Validation Agent — prove results and verify correctness

Validation Agent — verify results and provide proofs of correctness

The Validation Agent is a specialized agent whose job is to verify intermediate outputs produced by other agents (Knowledge Agent, Outlook Agent, etc.), produce structured validation reports, and optionally provide a cryptographic proof bundle that documents the evidence used for the verification. The orchestrator should invoke the Validation Agent between steps (for example: after a knowledge search + summary and before composing or sending an email) to reduce hallucinations, enforce policy, and increase trust.

Responsibilities

Validate semantic outputs for correctness, grounding, and policy compliance.
Verify citations actually contain the quoted text/snippets and match source metadata (ETag, modified_at).
Run deterministic checks (schema conformity, numeric calculations, cross-check facts against authoritative sources).
Detect PII leakage and enforce redaction policies.
Produce a validation record with: status (pass/warn/fail), evidence bundle (citation hashes, snippet offsets), score/confidence, and remediation suggestions.
Optionally sign the validation record (HMAC or public-key signature) so it can be used in audits.

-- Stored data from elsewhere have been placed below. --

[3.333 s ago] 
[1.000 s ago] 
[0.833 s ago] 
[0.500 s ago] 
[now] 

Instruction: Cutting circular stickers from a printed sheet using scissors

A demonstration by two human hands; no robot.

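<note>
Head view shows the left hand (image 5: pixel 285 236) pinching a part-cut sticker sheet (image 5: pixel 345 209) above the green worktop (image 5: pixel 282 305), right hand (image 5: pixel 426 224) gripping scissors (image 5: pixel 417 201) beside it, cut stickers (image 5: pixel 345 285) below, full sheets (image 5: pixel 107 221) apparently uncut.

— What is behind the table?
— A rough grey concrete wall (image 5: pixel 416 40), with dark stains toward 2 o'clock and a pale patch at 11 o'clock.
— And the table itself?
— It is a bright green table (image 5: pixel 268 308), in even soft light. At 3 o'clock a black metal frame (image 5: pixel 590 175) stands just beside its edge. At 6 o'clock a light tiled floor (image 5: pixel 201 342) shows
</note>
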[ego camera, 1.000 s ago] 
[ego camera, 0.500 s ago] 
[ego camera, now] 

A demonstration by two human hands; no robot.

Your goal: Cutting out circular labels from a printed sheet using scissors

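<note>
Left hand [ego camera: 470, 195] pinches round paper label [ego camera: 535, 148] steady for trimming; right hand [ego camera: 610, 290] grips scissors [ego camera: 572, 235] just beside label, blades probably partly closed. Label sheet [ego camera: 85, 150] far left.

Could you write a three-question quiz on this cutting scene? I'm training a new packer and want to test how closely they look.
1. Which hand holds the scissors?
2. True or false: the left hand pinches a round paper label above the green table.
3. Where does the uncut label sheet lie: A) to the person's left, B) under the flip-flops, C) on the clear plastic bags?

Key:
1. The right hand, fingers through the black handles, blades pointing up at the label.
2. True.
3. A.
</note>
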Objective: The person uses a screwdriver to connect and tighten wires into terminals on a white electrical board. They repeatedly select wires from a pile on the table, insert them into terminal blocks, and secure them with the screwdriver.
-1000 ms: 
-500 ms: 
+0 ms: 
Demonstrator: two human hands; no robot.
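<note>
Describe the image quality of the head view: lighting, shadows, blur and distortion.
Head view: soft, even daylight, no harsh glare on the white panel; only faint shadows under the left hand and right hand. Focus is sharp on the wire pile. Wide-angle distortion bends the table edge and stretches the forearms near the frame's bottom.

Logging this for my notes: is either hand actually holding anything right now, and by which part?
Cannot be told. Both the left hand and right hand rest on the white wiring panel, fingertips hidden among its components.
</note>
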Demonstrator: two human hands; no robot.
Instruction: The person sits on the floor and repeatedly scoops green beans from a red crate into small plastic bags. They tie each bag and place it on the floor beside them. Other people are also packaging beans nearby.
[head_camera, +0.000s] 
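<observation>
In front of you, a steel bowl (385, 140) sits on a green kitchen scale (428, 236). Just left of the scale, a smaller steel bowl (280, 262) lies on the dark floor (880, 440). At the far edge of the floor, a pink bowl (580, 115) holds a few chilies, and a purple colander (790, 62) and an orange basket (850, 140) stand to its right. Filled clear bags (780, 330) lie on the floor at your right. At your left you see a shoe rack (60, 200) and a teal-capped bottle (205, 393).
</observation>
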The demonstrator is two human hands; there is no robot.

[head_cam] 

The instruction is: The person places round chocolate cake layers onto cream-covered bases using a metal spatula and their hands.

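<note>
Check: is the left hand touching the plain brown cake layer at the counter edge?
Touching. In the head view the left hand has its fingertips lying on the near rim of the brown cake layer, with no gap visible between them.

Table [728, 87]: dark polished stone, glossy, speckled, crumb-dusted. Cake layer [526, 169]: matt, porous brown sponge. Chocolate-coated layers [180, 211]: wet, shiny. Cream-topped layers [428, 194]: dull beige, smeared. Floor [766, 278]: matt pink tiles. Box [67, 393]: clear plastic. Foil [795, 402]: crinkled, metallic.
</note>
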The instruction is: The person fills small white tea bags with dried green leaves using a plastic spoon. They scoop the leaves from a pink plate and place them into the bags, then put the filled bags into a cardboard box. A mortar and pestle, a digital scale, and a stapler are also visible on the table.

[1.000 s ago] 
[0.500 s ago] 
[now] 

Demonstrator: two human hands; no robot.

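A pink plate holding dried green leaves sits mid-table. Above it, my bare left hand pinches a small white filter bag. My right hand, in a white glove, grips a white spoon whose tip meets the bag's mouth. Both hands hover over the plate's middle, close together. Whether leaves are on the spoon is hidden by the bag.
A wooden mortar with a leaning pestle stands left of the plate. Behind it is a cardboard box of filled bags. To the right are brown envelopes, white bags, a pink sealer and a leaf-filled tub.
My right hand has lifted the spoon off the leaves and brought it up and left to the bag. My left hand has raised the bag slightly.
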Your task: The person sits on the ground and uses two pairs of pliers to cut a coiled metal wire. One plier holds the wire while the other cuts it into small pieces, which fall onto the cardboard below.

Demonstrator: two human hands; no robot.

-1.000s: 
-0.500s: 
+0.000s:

Where the Validation Agent fits (high-level flow)

User request arrives at orchestrator.
Orchestrator calls Knowledge Agent 1 search and summarization.
Orchestrator calls Validation Agent with the Knowledge Agent result + evidence (citations, snippets).
Validation Agent returns validated result (pass/warn/fail) and an evidence bundle.
If pass (or acceptable warn), orchestrator proceeds to the next agent (e.g., Outlook Agent to compose/send). If fail, orchestrator requests human review or re-runs components.

This mid-pipeline validation reduces downstream errors and prevents actions (like sending email) based on unverified content.

Minimal contract (inputs/outputs)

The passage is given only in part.